From Prof. Fehner’s reminiscences in the same issue of the college paper we gather that the service building was completed in 1906:

Our Concordia Teachers College at Seward experienced its first scholastic year as volles Lehrerseminar from 1906 to 1907. The local congregation had kindly consented to have one of its school-buildings, a small one-room frame structure, transported to the College Campus, where it was somewhat altered and then dedicated as the New Training School of the Concordia Teachers College. The enrollment of pupils increased from 35 to 110. The staunch supporter of our institution, the Reverend C.H. Becker, for many years chairman of the local Board, was often seen with a yardstick, measuring and planning how more room might be obtained without causing Synod any burdensome outlay. Small additions were made to the original structure, which served as training school for more than twenty-three years, when in 1929 the present adequate and spacious building was erected.

Other institutional buildings were equally primitive in 1906. Such a luxury as an administration building was then unheard of. The old dormitory, the first building erected, and the old refectory, now serving as hospital, contained respectively three and two so-called classrooms, which were in reality so many of the larger living-rooms. They contained enough benches for a small class of students, and besides a table and a chair for the instructor. Blackboards, maps, charts, etc., were not in evidence. As the lack of such teaching aids was keenly felt, a few modest purchases were undertaken. It was not an uncommon sight in those early days to see an instructor carry under his arm a two by four hyloplate blackboard in passing from one room to another.
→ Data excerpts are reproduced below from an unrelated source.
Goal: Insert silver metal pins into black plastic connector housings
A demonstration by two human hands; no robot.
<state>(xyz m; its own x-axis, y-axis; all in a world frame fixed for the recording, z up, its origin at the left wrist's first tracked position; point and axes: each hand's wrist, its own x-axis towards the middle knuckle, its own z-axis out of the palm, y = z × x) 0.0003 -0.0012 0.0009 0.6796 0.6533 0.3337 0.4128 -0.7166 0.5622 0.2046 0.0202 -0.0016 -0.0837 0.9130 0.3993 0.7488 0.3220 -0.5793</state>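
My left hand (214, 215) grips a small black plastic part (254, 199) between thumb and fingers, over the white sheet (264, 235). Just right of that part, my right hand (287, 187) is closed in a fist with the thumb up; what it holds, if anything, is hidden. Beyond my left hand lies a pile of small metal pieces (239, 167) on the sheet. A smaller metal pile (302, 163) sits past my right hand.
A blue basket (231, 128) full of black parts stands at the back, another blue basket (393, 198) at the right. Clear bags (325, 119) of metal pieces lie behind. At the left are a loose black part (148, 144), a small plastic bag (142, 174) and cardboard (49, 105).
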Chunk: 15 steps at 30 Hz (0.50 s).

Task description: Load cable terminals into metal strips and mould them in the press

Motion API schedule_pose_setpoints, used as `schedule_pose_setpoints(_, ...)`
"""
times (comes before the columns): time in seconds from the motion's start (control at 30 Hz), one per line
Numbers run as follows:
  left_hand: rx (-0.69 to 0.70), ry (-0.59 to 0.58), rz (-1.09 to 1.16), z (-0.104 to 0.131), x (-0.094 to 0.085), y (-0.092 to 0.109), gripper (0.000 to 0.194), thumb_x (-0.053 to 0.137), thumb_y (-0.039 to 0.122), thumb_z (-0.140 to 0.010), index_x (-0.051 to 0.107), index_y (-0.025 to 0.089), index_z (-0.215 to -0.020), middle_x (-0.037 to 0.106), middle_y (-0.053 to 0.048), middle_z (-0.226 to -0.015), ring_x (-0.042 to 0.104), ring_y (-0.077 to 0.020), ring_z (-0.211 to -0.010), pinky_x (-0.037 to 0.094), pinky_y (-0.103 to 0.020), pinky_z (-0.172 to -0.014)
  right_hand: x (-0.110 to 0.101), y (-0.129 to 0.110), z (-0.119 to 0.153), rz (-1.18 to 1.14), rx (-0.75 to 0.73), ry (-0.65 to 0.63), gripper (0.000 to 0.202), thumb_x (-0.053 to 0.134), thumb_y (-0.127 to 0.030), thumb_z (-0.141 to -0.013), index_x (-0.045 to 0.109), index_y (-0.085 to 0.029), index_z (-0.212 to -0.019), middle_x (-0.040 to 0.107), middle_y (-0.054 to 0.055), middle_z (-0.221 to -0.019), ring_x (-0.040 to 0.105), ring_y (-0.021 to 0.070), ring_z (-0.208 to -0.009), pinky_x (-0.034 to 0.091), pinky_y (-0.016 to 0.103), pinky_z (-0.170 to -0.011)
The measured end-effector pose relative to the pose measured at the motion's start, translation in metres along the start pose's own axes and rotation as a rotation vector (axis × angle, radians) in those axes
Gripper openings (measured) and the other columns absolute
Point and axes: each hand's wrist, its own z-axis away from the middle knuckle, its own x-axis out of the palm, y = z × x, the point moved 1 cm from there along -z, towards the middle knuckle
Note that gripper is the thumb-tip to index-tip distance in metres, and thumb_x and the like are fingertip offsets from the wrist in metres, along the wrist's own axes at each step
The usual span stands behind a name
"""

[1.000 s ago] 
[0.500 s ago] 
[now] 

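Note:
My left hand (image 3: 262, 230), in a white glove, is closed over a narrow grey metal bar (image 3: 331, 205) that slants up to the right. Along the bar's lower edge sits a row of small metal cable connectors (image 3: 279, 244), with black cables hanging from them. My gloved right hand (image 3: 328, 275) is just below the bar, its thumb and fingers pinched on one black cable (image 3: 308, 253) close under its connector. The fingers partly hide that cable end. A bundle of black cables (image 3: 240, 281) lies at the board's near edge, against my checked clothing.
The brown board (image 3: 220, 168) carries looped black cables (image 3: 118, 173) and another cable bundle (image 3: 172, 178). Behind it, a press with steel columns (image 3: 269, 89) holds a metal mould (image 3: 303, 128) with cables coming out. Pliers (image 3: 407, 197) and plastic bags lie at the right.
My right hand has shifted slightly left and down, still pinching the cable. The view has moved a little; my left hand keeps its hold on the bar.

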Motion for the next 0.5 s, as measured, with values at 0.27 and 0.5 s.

The music department was equally hampered. Due to lack of space, several pianos were placed in one large basement room of the old dormitory. Here various students would simultaneously practice their pieces, classical and modern. When it was discovered that this condition was not particularly conducive to the best type of ear-training, several partitions were installed.

Since these pioneer days some remarkable improvements have been made in the physical equipment of the CTC. Yet, in glancing over the field, one will find relatively many outstanding Lutheran educators that received their early training under these primitive conditions. This seems to be proof conclusive, that it is not primarily the physical equipment of a college, but rather the mental equipment, the Christian character and the proper attitude of the student that makes for success in later life. Our sainted Professor Weller often stated: Aus Nickels lassen sich keine Dimes machen [Dimes can't be made from nickels.]

Although the pioneer professor and director of Concordia Teachers College did not reach his sixty-fifth birthday, he spent thirty of those years on the campus. During that time he saw the original building enlarged and surrounded by three other buildings, a service building, an administration building, and a music hall; he experienced the visible protection of the merciful Father in Heaven when a tornado missed the college buildings by a narrow margin; he saw the institution develop to such an extent, during twenty-five years of existence, that it received legal power to issue certificates of the same scope and value as those issued by the State’s normal schools; he attended faculty meetings with the two men who succeeded him as director of the institution; and he thanked God for all of these benefits.